Antimicrobial susceptibility was assessed by Kirby–Bauer disk diffusion according to the Clinical and Laboratory Standards Institute. ⁶ The strain was resistant to sulfadiazine, but sensitive to amoxicillin–clavulanic acid, ampicillin, ceftiofur, cloxacillin, colistin, enrofloxacin, florfenicol, oxacillin, penicillin, trimethoprim–sulfamethoxazole, tetracycline, thiamphenicol, tiamulin, and tylosin.
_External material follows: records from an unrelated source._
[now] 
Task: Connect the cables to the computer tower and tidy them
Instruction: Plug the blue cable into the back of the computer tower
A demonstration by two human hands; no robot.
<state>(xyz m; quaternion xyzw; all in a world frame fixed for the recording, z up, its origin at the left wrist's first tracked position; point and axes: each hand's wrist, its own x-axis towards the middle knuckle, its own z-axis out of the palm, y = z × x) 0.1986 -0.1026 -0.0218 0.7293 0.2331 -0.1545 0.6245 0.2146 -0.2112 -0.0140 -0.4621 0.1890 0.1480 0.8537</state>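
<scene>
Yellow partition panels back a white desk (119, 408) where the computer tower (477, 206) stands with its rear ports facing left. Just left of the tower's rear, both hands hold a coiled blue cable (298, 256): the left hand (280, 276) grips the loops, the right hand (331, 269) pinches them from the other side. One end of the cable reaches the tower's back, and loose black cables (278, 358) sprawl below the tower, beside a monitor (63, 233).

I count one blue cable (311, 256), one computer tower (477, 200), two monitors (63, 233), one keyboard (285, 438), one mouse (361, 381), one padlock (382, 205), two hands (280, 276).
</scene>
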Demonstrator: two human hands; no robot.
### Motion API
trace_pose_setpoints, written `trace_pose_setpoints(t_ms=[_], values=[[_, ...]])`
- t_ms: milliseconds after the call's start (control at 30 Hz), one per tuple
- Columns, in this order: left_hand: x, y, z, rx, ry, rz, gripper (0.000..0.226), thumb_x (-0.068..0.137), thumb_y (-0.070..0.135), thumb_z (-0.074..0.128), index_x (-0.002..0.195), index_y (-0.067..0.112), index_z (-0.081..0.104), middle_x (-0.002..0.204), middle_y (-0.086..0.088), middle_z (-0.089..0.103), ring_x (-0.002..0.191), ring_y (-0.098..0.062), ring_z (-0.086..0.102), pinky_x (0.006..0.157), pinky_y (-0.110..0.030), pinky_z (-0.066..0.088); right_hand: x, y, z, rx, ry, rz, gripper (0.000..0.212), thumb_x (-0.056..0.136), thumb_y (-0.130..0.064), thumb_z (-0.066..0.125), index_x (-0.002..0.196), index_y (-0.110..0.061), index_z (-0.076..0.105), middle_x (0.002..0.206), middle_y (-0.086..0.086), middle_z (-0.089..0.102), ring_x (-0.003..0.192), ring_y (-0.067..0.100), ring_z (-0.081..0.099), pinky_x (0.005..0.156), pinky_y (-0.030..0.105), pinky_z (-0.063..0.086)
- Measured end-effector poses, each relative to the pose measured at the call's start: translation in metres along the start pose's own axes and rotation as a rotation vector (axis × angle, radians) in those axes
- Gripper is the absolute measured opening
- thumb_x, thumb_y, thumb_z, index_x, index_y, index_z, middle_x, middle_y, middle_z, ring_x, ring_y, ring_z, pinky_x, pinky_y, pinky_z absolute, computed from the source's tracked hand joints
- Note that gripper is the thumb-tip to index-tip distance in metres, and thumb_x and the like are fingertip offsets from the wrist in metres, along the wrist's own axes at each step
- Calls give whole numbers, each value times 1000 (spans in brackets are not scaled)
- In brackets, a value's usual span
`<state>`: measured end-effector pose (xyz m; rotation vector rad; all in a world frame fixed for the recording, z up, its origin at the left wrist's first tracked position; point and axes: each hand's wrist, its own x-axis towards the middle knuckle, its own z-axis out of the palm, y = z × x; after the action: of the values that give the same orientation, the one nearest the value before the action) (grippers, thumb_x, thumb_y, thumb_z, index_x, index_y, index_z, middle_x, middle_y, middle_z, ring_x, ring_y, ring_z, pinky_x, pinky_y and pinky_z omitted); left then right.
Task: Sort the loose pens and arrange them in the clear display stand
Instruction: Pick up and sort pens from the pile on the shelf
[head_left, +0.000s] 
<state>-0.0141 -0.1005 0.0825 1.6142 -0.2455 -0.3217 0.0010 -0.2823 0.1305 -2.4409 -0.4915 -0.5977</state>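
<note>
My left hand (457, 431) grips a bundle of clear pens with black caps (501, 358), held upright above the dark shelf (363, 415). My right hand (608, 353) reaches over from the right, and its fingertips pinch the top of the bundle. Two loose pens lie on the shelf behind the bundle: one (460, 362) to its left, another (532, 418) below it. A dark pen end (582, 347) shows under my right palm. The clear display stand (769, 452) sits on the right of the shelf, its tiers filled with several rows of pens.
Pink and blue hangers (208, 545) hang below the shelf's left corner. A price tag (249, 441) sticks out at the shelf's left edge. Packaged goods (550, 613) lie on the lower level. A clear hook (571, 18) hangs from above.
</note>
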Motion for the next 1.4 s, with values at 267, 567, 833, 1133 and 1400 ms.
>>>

Staphylococcus lugdunensis is a coagulase-negative staphylococcus (CNS) that was first described in 1988. ¹¹ The organism is a commensal of the human skin more frequently found on the lower part of the body and the extremities, particularly in the moist areas such as the groin, perineum, and the large toenail. ³ Although CNS are generally considered nonpathogenic commensal in immunocompetent subjects, S. lugdunensis is an important exception being responsible for community-acquired and nosocomial infections, ¹⁰ in both immunocompetent^5,13,16,28 and immunocompromised patients.^13,21

In human beings, S. lugdunensis has been described as a possible cause of skin and soft tissue infection, prosthetic and naive valves endocarditis, bone and joint infections, and bacteremia. ¹⁰ The organism has rarely been isolated in peritonitis, and central nervous system, oral, ocular, and urinary tract infections. ¹⁰ Staphylococcus lugdunensis has also been associated with endometritis, ¹ pyomyoma, ²⁶ and, in 2013, its detection in amniotic fluids collected during cesarean sections was reported, although no postoperative infection or neonatal complications were observed. ¹⁹

In veterinary medicine, the pathogenic potential of S. lugdunensis has not been fully investigated. A retrospective case control study of S. lugdunensis infections in small companion animals suggested that S. lugdunensis is more often isolated from deep tissues and wounds than from superficial infections, therefore, it should be considered a potential pathogen. ²⁴ Staphylococcus lugdunensis was also isolated from a blood sample of a dog with endocarditis, but a role in the pathogenesis of the disease remains uncertain as the dog was also positive for Bartonella spp. by PCR, and possible contamination of the blood sample by S. lugdunensis through the skin could not be ruled out. ²² Staphylococcus lugdunensis was also shown to cause subcutaneous abscesses, peritonitis, and osteomyelitis in mice^9,17,25 and rabbits ¹² used in experimental studies.

The incidence of S. lugdunensis is presumed to be underreported in both human and veterinary medicine as it can be easily misidentified as Staphylococcus aureus, which shares the same colony morphology, hemolytic activity, and the ability to agglutinate latex particles coated with fibrinogen. ²⁹ The current report documents the ability of S. lugdunensis to cause abortion in cattle, underlining the need for accurate diagnostic procedures to correctly identify this emerging and zoonotic pathogen whose incidence is likely underestimated.